The Related Cos., with a drop-dead list of consultants, contributors, collaborators and anyone else who could be thrown into the mix (design teams can be camels, too), has covered all possible bases with something dreadful for everybody. This is not planning, it's pandering. They are either cynical or clueless; how else to explain the grossly opportunistic architectural zoo of Arquitectonica's jazzy modern and Robert A.M. Stern's retro-traditional and the high-powered skyscraper-style of the lead firm, Kohn Pederson Fox? Related is rumored to be the front-runner because of a shrewd combination of financial backing, political connections and establishment names. It is quite clear that they know what they are doing and why they are doing it -- and it is perfectly awful.
I seem to have blocked out the Durst Vornado team; possibly there were too many abstract planning cliches fished out of the past to absorb. I am resisting the inexplicable revival of the discredited elevated walkways of the 1960s that were a notorious failure in places like London's Barbican and South Bank, presented under the trendy archispeak of "biomimetic concepts," "microclimates" and "layering." Even worse, they slither across parkland, where they do not belong, and will stand vacant and unused because it is already a matter of record that people avoid them. The rest is standard city-of-the-future.
Finally, there is the elephantine dead-on-arrival proposal by Helmut Jahn and Peter Walker for Tishman Speyer. What in the world were they thinking? This oppressive arrangement of immense matched towers (I will not mention the diagonal stripes) relates to nothing; it is a throwback to the most insensitive urban renewal projects of the past century. The landscaped platform and its concentric steps evokes all those abandoned outdoor amphitheaters that looked so great in bird's-eye views but never worked. You have the feeling that if you gave the whole thing a good push it would slide right down to the bottom of the Hudson River.
The most disturbing aspect of this high-stakes game is the default of the city and the public agencies involved: their failure to create -- or is it simply disinterest? -- a coordinated plan for a West Side bursting with development from Penn Station and Madison Square Garden to the Javits Center, allowing these cobbled up investment schemes to substitute for any appropriate, larger solutions.
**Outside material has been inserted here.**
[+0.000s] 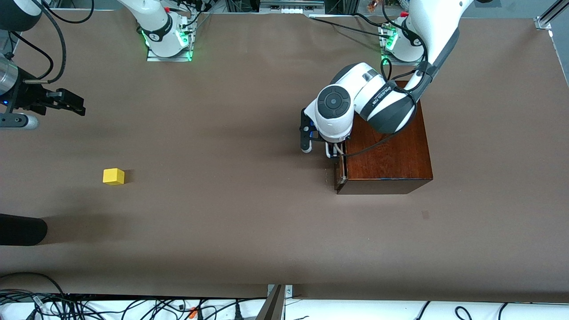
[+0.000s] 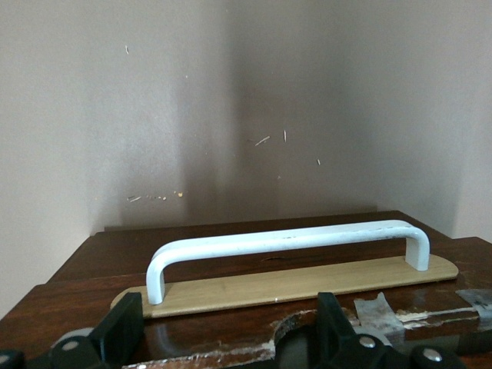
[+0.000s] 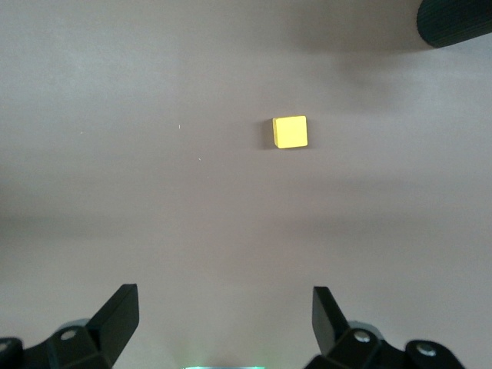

The city thinks like a developer; that vision thing, the long-term overview, the balance of private investment and public utility and amenity, is just not there. The disposition of public land is expedited on the developers' terms even though the land is the most powerful negotiating tool of all -- something so valuable in New York that builders would kill for it -- and the Hudson Yards are an estimated $7 billion prize. It is accepted that whatever the plans are for these vast tracts of squandered opportunity, they will ultimately be controlled, compromised, or scuttled by the winner of the financial contest that is at the heart of the matter. New York will continue to sell itself short all the way to the bank.